*Exercise:* Up to and including the line with "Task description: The", write out the listing from its first line, minus the pictures.

|---|

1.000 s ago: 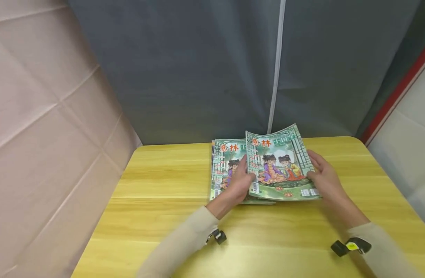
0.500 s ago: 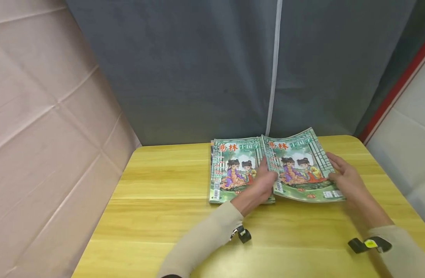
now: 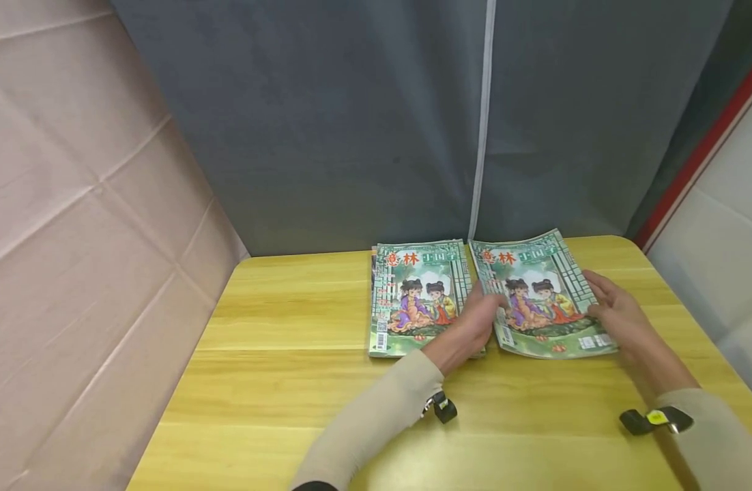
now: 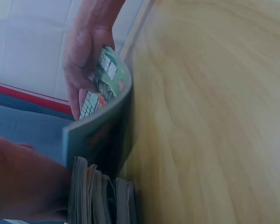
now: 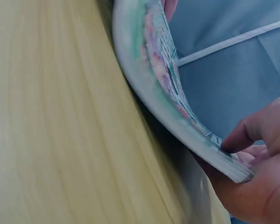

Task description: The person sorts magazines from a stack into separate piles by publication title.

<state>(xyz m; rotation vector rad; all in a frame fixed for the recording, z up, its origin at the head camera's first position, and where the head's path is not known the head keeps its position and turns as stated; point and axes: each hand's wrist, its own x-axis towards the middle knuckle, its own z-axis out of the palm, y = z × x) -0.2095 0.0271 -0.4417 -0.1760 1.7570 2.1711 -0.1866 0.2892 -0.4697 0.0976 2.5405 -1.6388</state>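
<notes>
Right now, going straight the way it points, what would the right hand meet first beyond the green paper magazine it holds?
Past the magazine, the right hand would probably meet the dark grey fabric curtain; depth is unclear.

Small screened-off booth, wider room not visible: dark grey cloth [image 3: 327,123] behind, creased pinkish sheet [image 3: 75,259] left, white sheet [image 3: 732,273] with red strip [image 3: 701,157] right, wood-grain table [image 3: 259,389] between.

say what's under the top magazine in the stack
Beneath the top magazine, more magazines show mainly as stacked edges; their covers are mostly hidden, and their number unclear.
</notes>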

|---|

*Result:*
1.000 s ago: 
0.500 s ago: 
now: 
now: 
now: 

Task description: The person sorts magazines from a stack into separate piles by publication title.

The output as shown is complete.